Der Hausfrauenverein auf dem Idarkopf

Am letzten Samstag startete der Hausfrauenverein zu einer Tour Richtung Idarkopf. Für diese Trainingseinheit engagierten wir uns einen Special-Bike-Guide aus Eppelborn.
Trotz des fehlenden Vertrauens, in unsere Kondition, die einige Vereinskameraden äusserten (dann kommt ihr heut´aber nicht mehr heim) machten wir uns locker und vergnügt auf den Weg, denn wir wussten, dass die Tage im Juni sehr sehr sehr lang sind.
Über altbekannte Wege ging´s durch die Wiesbach, über Kastel, Richtung Talsperre Nonnweiler, in für uns unbekanntes Gebiet. Wir passierten Ortschaften mit exotischen Namen wie Damflos oder Thiergarten, bis wir in total unbewohntes wahrscheinlich von jeglicher Zivilisation abgeschnittene Waldgebiete kamen.

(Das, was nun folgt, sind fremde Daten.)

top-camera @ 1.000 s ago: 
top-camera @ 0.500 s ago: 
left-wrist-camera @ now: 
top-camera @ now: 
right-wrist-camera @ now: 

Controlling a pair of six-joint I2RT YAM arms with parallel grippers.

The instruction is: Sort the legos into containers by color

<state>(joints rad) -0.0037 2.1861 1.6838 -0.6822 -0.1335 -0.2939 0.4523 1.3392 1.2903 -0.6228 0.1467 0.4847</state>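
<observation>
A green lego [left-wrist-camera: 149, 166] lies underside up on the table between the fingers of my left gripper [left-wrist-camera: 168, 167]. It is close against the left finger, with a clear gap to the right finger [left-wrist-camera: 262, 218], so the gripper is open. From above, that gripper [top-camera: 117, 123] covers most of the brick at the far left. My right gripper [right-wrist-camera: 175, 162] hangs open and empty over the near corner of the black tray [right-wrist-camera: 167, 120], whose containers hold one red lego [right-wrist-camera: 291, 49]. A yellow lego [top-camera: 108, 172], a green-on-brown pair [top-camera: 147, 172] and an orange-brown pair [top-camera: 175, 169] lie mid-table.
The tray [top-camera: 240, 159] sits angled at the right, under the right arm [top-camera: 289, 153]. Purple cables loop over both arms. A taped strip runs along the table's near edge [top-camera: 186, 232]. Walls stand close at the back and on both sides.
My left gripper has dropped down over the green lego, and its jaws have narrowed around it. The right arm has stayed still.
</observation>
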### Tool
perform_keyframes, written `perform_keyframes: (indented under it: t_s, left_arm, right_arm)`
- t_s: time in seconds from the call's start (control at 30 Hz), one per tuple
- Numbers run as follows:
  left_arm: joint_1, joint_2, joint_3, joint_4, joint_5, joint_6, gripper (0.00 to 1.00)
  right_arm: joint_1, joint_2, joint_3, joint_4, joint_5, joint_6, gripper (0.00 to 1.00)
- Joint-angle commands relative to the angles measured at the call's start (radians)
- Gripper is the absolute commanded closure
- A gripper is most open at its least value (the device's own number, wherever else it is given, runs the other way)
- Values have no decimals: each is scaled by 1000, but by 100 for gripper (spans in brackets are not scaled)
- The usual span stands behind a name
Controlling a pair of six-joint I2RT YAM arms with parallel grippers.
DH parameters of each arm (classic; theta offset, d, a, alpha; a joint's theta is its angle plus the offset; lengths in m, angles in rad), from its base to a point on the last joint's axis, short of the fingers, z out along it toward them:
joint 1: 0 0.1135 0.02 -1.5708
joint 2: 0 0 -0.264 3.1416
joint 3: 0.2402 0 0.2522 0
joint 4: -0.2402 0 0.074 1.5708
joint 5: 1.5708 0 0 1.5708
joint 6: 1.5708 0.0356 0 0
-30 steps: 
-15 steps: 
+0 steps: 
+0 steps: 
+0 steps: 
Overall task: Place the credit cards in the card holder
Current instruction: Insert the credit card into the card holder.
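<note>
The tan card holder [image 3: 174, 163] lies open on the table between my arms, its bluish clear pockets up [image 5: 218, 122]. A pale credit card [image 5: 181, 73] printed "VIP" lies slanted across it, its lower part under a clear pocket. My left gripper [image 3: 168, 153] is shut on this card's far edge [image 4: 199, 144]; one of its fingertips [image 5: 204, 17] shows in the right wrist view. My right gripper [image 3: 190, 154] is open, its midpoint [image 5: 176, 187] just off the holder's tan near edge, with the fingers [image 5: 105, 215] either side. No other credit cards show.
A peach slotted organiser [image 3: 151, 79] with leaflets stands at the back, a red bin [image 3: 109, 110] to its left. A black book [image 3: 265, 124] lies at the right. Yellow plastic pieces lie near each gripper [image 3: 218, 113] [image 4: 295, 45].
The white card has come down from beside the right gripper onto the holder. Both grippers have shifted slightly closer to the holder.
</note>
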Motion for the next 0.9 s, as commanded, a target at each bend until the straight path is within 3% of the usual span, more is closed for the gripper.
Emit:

Da wir das Geld für eine Übernachtung sparen wollten ließen wir den Erbeskopfgipfel rechts liegen und fuhren zügig über die holprige Langlaufloipe Richtung Idarkopf. Der einzige Pfälzer dem wir in diesem doch etwas trostlosen Wald begegneten trug ein Geweih und war überraschend schüchtern. Auf der mit Allenbachern gepflasterten Loipe, lernten wir unser Fullys richtig zu schätzen. Gut durchgeschüttelt erreichten wir schon am frühen Nachmittag den Idarkopfgipfel und ließen es uns nicht nehmen den 152 stufenhohen Turm zu erklimmen. In luftiger Höhe wurde das Buffett aufgebaut und unsere Fotosession abgehalten. Frisch gestärkt kletterten wir vom Turm und fuhren wieder Holterdipolter über die heißgeliebte Loipe bis wir nach Allenbach abbogen.
Da jegliche Beschilderung fehlte fuhren wir, dem Orientierungssinn unseres Guides folgend, über ungekannte Waldwege und landeten auf dem Parkplatz eines interessanten Hotels ( Joy and Fun ) vor Börfink. Dort wurde die Route neuberechnet und wir rollten über Muhl und Neuhütten zum Einkehrschwung an den Nonnweilersee. Durch Erdinger und Kuchen frisch gestärkt erreichten wir wieder Kastel, wo sich unserer Gruppe teilte.
Da ein Teil des Hausfrauenvereins noch nicht das Soll der 2000 Höhenmeter erfüllt hatte und nicht zu früh daheim erscheinen wollte, wurde noch eine Schleife über den Ameisenpfad, nach Primstal, die Sombach und die Wiesbach bis Hasborn drangehängt. Über eine Flachetappe erreichte der Rest der Truppe noch rechtzeitig zum Apres das Gässje in Hasborn.